What to work on: Starting at the top of the entries below, set down each line exactly as written, and stop after the line containing "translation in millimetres".

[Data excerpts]

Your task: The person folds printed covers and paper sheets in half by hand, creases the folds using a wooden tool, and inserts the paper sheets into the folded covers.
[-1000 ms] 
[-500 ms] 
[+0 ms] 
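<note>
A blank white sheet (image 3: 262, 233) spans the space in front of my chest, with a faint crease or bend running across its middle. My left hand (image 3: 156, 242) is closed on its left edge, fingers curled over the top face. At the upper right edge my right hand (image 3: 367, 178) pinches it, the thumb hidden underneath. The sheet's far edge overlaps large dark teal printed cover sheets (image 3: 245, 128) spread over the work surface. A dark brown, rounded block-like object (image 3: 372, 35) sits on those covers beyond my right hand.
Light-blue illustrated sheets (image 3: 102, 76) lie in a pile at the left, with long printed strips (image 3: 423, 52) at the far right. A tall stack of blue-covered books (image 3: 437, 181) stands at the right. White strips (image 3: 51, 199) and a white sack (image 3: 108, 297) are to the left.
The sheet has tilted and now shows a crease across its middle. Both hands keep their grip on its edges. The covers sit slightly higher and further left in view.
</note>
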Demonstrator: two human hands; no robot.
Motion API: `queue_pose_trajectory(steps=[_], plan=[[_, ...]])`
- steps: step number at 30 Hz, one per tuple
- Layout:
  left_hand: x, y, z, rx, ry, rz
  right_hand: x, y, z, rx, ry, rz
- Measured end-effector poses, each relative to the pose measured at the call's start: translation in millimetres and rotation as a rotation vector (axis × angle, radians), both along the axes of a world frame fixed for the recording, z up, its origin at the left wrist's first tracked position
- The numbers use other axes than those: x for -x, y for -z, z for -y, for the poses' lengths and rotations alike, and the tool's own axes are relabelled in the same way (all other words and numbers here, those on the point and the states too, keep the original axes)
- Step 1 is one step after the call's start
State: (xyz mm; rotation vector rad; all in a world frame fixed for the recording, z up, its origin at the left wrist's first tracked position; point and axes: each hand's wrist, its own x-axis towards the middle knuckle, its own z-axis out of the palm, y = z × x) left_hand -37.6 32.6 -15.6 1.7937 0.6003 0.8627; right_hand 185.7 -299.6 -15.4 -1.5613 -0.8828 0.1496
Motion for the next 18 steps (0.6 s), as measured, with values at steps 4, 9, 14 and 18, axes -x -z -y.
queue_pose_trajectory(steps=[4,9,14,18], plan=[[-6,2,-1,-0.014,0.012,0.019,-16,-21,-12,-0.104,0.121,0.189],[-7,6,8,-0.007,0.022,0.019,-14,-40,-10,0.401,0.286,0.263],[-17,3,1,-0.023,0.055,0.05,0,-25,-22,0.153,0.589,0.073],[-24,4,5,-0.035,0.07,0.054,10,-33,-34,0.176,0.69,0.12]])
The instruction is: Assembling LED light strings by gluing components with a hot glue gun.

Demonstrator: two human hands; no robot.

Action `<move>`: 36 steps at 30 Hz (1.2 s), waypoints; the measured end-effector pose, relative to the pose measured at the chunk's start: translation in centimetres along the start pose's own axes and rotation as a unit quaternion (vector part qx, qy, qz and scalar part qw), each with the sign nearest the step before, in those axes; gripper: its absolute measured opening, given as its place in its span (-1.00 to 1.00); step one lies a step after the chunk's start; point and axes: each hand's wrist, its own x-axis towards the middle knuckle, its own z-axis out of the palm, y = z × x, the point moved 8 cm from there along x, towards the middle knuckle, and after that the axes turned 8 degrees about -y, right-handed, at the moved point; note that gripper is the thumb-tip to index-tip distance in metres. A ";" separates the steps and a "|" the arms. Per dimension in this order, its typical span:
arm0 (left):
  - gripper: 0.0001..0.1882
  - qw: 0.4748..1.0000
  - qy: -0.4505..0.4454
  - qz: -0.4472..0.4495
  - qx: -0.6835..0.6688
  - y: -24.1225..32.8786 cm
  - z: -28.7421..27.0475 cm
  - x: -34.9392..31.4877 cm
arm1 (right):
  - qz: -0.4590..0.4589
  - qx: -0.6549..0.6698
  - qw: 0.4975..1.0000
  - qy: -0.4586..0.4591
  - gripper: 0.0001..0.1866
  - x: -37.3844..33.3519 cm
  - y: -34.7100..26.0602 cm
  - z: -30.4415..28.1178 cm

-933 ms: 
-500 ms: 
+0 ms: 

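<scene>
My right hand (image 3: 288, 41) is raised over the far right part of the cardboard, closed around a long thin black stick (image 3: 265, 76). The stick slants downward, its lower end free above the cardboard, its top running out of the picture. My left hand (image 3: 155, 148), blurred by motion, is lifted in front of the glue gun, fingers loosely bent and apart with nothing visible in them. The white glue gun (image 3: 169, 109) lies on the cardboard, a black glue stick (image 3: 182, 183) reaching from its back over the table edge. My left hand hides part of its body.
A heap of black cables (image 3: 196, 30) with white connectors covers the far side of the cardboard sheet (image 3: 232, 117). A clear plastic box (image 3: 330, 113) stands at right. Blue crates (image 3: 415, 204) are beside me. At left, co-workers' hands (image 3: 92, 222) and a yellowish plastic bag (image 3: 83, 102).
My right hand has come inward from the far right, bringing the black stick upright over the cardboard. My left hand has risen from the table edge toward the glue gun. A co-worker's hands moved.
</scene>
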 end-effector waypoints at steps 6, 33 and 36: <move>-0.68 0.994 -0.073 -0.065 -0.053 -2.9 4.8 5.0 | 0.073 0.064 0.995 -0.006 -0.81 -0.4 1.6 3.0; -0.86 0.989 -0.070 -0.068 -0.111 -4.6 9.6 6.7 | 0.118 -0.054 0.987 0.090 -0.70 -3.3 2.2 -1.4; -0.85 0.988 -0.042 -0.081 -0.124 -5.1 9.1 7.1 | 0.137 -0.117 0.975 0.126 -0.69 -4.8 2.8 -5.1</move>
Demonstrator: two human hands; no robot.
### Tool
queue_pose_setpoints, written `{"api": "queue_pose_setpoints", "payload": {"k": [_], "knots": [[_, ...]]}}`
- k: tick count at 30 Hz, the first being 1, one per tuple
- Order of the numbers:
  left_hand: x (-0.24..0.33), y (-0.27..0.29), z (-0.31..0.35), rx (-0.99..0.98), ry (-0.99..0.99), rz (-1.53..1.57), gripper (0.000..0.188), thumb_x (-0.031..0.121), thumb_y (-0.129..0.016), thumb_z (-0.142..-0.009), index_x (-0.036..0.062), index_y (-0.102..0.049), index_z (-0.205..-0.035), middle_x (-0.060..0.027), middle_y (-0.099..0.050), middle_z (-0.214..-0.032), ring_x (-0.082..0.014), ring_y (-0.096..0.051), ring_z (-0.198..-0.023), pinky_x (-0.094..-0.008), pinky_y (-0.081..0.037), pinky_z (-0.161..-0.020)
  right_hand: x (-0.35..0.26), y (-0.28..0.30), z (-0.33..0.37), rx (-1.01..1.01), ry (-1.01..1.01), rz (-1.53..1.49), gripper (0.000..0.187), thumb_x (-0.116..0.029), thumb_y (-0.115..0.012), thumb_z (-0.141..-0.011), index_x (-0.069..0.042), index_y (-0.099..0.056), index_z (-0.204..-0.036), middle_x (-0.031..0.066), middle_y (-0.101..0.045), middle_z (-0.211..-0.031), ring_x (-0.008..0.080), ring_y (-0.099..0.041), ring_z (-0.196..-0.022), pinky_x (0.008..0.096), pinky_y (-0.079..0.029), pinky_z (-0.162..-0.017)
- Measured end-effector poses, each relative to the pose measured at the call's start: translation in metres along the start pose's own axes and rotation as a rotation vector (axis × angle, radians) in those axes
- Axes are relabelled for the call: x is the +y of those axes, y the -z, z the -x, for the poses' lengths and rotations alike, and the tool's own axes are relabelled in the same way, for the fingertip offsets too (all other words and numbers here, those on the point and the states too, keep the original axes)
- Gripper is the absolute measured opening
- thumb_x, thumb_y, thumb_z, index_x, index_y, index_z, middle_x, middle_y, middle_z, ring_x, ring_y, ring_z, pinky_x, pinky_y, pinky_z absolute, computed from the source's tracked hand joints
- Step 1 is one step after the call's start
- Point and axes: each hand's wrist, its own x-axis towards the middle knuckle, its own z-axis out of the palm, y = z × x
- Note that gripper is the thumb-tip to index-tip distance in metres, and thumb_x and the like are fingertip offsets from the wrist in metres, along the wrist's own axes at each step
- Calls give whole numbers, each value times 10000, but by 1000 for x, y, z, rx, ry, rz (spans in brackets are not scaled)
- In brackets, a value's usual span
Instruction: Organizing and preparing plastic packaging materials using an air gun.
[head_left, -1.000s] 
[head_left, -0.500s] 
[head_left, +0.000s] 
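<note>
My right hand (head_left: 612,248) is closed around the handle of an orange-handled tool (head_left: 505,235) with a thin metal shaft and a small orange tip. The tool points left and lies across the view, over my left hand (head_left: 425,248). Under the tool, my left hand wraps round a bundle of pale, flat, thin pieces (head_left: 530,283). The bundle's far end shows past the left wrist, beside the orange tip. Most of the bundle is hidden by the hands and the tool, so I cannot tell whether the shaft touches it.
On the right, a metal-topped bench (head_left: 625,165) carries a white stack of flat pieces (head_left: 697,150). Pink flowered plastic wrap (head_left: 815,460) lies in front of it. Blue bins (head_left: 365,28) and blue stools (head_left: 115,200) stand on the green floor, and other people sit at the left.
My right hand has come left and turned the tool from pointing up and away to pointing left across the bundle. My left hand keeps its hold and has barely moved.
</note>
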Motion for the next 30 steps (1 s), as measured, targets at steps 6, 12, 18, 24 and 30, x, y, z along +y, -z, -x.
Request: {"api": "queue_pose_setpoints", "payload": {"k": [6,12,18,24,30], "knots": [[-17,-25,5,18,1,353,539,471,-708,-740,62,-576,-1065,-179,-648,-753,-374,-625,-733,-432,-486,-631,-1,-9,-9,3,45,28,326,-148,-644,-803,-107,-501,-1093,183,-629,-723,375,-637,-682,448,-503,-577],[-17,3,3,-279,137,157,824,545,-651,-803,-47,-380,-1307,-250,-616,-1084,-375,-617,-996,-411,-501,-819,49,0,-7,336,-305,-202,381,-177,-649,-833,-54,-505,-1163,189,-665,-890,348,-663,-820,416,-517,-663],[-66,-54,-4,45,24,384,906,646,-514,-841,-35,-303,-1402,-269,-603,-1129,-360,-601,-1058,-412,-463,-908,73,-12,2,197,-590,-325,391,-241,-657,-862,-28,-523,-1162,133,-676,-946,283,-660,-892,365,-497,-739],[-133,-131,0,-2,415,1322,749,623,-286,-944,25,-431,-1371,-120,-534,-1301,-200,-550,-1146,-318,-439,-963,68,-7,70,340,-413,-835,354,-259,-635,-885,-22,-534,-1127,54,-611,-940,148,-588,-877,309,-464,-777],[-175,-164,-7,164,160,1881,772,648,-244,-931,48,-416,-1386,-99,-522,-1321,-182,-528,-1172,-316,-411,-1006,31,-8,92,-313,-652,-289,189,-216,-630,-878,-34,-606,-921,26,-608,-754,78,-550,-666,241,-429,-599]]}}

Exercise output:
Your task: The person folds printed covers and paper sheets in half by hand, creases the folds using a wooden tool, and inserts the paper sheets into the folded covers.
[-1000 ms] 
[-500 ms] 
[+0 ms] 
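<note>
A blank white sheet (image 3: 262, 233) spans the space in front of my chest, with a faint crease or bend running across its middle. My left hand (image 3: 156, 242) is closed on its left edge, fingers curled over the top face. At the upper right edge my right hand (image 3: 367, 178) pinches it, the thumb hidden underneath. The sheet's far edge overlaps large dark teal printed cover sheets (image 3: 245, 128) spread over the work surface. A dark brown, rounded block-like object (image 3: 372, 35) sits on those covers beyond my right hand.
Light-blue illustrated sheets (image 3: 102, 76) lie in a pile at the left, with long printed strips (image 3: 423, 52) at the far right. A tall stack of blue-covered books (image 3: 437, 181) stands at the right. White strips (image 3: 51, 199) and a white sack (image 3: 108, 297) are to the left.
The sheet has tilted and now shows a crease across its middle. Both hands keep their grip on its edges. The covers sit slightly higher and further left in view.
</note>
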Demonstrator: two human hands; no robot.
Motion API: `queue_pose_trajectory(steps=[_], plan=[[_, ...]])`
- steps: step number at 30 Hz, one per tuple
- Layout:
  left_hand: x, y, z, rx, ry, rz
  right_hand: x, y, z, rx, ry, rz
- Measured end-effector poses, each relative to the pose measured at the call's start: translation in millimetres and rotation as a rotation vector (axis × angle, radians), both along the axes of a world frame fixed for the recording, z up, its origin at the left wrist's first tracked position

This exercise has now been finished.